Wednesday, August 11, 2010

Teach Your Child to Handle Anger

Ariel Carter, 7, hates to be told to help clean up the house. “The last time we got into one of these fights, she drew a picture of her outstretched palm, wrote 'Go away' on it, stomped over to my desk to get some tape, taped it to her door, and shut herself in her room,” says her mom, Lylla, of Water Mill, New York. 
  • Don't be a drill sergeant. Not wanting to comply with orders is a big reason for a lot of struggles at this age, so make sure you're not bossing your child around all the time. Set clear rules about what needs to get done, but within that framework, give her more control over her own routines, such as doing homework or getting ready for bed. 
  • Pick up on her feelings.
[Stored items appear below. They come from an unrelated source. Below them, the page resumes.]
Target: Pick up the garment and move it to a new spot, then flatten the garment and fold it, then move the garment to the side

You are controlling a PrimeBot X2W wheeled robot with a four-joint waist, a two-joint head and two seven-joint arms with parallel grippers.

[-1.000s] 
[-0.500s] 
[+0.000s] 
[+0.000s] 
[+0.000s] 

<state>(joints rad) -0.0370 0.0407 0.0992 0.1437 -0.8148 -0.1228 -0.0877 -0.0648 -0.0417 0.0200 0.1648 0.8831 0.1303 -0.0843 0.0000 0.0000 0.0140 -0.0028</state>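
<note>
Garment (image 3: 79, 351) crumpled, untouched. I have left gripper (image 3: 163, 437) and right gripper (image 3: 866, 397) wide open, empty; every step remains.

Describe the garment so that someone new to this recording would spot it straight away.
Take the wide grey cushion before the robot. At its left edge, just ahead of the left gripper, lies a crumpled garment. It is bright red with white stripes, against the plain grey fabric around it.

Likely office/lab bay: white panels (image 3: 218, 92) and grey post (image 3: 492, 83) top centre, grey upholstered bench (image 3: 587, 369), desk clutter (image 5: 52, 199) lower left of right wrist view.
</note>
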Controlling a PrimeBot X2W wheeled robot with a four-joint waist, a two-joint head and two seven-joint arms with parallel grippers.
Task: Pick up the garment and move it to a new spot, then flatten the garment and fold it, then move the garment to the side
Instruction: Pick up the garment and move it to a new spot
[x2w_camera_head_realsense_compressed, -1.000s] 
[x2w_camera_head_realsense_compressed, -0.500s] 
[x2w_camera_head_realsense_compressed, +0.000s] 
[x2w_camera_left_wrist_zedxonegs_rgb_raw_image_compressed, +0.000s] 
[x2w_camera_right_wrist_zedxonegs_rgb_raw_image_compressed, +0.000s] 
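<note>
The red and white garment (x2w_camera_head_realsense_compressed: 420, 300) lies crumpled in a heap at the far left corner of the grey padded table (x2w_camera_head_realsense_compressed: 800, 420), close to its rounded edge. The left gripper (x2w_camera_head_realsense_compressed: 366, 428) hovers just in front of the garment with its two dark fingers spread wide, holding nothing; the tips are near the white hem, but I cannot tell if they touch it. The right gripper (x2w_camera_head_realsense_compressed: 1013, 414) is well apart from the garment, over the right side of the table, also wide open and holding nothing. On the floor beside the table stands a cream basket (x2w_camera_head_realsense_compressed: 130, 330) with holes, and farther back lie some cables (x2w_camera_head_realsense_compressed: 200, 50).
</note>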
Kids may become frustrated and angry if their parents aren't sensitive about the issues most important to them: a growing awareness of their body and social pressures like bullying or teasing. 
  • Practice cooling off. To help defuse impending rage, help your child identify the physical feelings that accompany it, like a racing heart or faster breathing. Before she loses control, suggest she do something to calm down, such as take deep breaths, count to ten, or quietly sing a song. 
  • Congratulate good behavior. Praising your grade-schooler goes a long way toward reinforcing the ways you want her to act.